Goal of the exercise:
In the entries below, spot each line with the word "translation" and copy it.

(Collection entries)
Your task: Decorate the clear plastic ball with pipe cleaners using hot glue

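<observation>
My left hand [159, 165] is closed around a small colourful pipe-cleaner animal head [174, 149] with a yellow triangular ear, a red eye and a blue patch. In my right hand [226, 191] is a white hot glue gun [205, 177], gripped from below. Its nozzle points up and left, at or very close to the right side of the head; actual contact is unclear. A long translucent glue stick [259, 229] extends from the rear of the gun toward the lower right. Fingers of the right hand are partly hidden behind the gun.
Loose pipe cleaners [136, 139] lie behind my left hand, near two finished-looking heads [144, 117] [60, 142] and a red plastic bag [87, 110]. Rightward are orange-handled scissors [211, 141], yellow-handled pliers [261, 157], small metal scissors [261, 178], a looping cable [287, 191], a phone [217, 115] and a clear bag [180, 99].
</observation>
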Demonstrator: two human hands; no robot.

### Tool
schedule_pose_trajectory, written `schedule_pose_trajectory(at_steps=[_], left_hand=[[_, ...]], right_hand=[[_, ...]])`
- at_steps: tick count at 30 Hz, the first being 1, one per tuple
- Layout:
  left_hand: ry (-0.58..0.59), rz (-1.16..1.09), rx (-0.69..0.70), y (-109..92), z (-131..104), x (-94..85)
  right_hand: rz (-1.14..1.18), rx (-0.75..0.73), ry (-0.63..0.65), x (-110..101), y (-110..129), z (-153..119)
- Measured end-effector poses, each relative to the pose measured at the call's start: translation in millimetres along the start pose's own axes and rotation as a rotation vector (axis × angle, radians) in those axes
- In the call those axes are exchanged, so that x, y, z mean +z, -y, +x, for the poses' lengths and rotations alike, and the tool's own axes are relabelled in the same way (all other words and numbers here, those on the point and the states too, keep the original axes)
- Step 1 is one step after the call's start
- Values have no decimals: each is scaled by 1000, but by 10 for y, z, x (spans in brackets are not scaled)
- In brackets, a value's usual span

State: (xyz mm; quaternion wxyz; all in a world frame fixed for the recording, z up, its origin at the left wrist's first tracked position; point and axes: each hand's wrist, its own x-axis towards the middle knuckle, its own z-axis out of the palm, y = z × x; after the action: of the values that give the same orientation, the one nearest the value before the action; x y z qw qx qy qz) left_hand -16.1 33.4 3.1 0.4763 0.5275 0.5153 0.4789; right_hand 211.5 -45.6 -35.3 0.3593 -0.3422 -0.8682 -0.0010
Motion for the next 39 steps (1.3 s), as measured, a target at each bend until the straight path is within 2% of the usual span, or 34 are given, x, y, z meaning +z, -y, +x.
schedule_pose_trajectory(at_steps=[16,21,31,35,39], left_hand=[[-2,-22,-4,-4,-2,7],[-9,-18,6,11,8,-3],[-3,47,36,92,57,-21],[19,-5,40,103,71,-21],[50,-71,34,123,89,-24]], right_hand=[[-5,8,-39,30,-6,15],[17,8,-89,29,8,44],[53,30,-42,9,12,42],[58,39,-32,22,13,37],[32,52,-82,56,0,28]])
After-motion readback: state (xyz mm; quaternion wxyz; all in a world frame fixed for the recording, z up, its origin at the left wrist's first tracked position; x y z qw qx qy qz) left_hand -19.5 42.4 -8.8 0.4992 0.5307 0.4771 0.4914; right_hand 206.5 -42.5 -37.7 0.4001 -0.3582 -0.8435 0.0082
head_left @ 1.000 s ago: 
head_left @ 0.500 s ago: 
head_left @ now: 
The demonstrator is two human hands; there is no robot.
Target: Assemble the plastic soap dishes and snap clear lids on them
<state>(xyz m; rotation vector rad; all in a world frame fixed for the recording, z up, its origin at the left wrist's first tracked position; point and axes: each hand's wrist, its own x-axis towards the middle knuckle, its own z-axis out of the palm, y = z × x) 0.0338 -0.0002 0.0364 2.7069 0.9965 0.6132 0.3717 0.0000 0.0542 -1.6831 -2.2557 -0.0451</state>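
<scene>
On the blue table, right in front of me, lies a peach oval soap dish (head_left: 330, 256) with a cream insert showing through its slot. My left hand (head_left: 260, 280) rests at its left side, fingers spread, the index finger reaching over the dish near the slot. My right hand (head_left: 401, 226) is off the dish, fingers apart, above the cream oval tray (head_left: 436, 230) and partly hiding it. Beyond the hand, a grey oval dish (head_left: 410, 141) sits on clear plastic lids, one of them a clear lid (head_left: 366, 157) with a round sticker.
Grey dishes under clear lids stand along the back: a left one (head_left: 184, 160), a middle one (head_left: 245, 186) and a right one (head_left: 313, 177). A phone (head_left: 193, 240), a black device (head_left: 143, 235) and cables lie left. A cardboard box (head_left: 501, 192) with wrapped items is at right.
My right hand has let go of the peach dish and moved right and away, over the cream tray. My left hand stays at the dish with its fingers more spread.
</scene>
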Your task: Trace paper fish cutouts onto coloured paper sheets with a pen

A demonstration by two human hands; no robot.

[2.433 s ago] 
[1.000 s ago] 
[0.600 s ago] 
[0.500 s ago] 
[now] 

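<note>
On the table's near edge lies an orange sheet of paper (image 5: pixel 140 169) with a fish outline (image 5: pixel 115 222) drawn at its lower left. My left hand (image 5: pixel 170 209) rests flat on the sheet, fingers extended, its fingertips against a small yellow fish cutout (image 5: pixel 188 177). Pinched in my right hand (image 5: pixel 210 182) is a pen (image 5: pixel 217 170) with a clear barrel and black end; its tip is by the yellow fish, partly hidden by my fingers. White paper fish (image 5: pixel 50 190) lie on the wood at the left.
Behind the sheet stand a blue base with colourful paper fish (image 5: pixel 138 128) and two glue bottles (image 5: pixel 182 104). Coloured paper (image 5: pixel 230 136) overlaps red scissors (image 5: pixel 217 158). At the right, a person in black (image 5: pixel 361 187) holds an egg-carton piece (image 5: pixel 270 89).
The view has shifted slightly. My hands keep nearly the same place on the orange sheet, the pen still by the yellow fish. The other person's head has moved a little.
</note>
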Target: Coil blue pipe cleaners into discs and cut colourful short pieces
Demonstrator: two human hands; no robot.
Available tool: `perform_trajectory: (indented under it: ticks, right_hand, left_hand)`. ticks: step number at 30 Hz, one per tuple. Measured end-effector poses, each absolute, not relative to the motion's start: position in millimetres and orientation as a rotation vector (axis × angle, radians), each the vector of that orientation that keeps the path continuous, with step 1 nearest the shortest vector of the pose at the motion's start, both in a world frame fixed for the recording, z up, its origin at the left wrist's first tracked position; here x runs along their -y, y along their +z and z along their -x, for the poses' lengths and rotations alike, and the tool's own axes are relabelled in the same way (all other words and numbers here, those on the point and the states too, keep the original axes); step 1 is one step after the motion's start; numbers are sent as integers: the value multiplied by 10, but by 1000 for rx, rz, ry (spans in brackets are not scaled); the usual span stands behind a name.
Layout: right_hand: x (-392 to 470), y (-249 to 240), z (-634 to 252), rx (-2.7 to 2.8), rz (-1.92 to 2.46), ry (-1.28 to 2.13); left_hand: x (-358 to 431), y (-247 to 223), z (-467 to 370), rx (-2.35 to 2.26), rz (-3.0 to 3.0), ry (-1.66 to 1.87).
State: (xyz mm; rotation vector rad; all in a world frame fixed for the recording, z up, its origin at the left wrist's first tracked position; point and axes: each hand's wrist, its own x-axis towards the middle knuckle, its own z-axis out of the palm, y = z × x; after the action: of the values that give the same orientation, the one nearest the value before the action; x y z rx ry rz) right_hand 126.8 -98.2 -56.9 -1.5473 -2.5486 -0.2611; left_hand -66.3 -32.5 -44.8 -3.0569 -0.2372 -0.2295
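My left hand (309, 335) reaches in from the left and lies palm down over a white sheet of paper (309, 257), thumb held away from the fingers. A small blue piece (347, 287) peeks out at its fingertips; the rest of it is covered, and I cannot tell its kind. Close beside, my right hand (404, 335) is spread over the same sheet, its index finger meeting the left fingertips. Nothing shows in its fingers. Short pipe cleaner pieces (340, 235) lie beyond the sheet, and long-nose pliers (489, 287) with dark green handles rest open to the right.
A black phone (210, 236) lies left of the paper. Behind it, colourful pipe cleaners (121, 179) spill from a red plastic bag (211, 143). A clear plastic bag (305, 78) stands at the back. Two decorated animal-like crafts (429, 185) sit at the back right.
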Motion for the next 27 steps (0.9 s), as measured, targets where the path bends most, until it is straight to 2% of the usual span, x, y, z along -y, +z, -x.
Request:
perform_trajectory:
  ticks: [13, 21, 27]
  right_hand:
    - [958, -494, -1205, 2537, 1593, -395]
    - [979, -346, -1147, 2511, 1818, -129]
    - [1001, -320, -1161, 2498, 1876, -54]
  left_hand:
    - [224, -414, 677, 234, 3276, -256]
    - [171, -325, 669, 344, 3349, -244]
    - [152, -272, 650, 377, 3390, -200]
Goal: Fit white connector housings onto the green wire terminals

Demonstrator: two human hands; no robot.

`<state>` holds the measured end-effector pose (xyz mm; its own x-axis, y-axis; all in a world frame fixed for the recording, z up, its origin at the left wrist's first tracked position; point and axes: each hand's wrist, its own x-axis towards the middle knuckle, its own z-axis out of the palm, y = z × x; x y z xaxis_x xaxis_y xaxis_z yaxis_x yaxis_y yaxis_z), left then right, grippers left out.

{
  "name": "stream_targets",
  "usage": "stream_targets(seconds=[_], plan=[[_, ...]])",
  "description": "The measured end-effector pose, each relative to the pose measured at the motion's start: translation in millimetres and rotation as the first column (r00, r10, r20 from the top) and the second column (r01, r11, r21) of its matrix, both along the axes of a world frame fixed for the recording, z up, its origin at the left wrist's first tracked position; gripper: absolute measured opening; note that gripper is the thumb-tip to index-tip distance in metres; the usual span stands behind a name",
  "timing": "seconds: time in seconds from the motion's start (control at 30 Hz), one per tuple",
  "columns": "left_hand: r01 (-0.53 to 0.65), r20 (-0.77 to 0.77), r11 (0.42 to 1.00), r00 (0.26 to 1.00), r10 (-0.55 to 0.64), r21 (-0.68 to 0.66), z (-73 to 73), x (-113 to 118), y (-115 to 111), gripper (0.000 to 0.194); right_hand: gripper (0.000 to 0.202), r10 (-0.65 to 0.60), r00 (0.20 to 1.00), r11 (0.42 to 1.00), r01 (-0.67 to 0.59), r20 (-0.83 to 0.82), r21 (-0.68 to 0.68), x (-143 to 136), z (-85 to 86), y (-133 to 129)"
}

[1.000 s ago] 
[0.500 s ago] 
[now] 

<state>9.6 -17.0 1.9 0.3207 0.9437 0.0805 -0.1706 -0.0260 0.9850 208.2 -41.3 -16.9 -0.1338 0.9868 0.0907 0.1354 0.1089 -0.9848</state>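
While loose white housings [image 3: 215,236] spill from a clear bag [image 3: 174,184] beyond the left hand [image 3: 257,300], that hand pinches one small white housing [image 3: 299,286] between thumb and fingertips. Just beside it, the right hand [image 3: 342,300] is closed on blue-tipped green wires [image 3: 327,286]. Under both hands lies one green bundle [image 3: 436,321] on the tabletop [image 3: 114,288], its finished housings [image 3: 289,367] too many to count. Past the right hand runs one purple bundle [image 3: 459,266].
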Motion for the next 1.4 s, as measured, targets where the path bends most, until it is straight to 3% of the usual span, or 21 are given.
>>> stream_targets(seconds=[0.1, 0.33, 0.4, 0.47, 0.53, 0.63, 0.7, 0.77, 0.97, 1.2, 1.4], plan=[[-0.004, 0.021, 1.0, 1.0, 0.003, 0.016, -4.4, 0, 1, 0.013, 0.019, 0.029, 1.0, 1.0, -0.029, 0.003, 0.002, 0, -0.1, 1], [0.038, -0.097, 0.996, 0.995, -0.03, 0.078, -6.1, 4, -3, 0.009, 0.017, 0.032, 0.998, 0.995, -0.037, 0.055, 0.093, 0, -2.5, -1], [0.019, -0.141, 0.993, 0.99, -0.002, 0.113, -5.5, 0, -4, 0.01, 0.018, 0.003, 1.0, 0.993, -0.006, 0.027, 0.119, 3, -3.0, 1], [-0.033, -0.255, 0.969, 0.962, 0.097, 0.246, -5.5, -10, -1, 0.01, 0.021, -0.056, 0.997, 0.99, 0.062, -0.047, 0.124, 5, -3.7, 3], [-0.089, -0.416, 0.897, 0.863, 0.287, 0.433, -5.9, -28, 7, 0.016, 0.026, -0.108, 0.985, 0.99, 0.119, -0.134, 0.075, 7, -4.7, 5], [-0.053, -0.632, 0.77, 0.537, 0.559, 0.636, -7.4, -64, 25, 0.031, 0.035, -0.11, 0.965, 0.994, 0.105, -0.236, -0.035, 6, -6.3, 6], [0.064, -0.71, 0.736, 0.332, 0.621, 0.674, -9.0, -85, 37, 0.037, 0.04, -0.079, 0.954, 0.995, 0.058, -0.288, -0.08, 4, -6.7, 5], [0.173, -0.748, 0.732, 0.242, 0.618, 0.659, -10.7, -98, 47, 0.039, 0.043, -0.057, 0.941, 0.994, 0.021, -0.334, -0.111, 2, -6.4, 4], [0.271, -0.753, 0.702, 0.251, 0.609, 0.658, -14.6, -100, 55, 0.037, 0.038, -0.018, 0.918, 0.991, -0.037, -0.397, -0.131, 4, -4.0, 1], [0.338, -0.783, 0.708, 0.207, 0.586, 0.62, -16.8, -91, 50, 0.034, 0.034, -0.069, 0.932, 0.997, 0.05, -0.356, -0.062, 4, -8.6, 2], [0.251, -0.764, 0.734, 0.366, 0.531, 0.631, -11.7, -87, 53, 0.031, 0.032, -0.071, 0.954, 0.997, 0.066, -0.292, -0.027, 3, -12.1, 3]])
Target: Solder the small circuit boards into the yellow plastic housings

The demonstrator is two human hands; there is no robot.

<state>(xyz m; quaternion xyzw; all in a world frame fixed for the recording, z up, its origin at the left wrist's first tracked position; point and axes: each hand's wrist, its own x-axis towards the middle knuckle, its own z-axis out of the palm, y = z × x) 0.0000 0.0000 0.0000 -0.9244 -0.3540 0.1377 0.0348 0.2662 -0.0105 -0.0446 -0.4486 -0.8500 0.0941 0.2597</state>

Problem solution:
- Measured end-effector poses, each relative to the pose measured at the call's start: translation in millimetres along the start pose's own axes and rotation as a rotation vector (axis × angle, radians) in those axes
  "description": "The measured end-effector pose, each relative to the pose measured at the motion's start: translation in millimetres and rotation as the first column (r00, r10, r20 from the top) and the second column (r01, r11, r21) of its matrix, both along the axes of a world frame fixed for the recording, z up, its origin at the left wrist's first tracked position; gripper: absolute measured opening; note that gripper is the thumb-tip to index-tip distance in metres; the usual span stands behind a name",

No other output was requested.